Report the count of lines with "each" in the data below, and no other words.

- RECORDED DATA
▽
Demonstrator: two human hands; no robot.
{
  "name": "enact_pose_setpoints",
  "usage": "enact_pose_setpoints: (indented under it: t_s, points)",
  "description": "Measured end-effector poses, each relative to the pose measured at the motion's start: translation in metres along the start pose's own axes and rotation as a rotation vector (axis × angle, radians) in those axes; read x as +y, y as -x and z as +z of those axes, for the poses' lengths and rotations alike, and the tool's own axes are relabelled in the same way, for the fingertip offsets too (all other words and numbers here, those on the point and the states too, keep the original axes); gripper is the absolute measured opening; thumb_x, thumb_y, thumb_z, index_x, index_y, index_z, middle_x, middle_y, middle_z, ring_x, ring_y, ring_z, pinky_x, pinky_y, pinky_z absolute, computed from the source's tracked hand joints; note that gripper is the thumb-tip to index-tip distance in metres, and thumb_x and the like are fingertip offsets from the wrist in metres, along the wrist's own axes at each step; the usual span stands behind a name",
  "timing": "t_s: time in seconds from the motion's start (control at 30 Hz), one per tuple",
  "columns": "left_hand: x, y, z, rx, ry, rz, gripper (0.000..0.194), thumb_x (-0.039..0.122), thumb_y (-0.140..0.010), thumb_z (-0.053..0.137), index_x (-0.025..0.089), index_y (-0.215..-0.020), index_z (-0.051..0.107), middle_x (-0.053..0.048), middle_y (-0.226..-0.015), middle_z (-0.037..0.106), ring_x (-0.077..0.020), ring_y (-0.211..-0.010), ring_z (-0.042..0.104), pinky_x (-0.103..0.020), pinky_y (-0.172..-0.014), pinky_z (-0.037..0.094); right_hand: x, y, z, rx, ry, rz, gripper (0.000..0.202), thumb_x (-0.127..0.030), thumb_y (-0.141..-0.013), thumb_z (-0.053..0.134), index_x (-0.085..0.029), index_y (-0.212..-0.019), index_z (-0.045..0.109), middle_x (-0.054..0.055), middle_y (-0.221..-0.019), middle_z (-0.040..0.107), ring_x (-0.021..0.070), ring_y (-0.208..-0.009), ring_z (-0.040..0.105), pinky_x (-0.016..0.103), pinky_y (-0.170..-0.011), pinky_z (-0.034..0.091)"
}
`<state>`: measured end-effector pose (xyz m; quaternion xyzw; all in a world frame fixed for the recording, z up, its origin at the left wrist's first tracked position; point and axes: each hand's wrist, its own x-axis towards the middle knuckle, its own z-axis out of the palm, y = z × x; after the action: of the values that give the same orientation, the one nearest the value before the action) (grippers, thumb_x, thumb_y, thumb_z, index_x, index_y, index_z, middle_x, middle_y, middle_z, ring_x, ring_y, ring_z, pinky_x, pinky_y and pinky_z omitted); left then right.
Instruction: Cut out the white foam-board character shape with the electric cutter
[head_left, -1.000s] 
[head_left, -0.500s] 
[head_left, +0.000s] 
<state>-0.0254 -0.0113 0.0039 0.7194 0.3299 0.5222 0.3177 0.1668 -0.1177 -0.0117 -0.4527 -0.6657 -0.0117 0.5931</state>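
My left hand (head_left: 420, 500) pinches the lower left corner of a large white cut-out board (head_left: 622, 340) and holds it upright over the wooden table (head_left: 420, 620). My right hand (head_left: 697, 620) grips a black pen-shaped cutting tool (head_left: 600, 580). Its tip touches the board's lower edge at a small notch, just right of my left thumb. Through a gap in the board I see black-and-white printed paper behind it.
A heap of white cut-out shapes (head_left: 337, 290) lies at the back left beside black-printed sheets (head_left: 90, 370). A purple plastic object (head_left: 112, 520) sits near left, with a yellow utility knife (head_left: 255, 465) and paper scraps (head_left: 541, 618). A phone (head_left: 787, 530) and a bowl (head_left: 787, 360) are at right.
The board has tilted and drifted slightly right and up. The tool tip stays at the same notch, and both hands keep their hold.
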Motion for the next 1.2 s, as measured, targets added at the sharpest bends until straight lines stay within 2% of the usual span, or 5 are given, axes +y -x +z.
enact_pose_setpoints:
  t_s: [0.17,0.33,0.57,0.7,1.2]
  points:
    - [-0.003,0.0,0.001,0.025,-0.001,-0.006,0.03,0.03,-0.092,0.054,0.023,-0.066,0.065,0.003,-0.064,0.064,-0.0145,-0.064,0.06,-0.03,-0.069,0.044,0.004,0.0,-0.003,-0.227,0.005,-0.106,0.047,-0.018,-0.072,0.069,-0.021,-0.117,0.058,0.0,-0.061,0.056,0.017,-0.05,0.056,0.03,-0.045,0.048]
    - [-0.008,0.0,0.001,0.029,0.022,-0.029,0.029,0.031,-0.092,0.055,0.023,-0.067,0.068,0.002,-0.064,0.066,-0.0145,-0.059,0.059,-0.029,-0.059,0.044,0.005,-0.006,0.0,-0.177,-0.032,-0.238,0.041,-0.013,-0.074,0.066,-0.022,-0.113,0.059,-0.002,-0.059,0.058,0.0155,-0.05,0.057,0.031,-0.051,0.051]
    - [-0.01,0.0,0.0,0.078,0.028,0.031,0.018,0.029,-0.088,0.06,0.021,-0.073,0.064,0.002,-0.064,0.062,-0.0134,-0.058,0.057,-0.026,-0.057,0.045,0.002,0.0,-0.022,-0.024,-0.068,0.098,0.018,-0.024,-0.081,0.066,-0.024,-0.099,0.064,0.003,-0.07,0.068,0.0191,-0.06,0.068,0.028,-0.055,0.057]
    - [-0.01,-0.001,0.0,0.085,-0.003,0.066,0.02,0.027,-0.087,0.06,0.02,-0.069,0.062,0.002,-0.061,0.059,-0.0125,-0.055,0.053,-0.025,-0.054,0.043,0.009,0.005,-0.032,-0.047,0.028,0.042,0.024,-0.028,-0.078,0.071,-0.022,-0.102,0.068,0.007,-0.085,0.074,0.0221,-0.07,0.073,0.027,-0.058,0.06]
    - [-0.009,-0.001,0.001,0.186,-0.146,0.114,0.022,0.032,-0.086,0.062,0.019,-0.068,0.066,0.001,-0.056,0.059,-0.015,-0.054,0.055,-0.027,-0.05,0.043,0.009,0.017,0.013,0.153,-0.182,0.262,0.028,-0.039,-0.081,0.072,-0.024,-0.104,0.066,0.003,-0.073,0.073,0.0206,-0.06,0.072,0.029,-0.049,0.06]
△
- ANSWER BELOW
2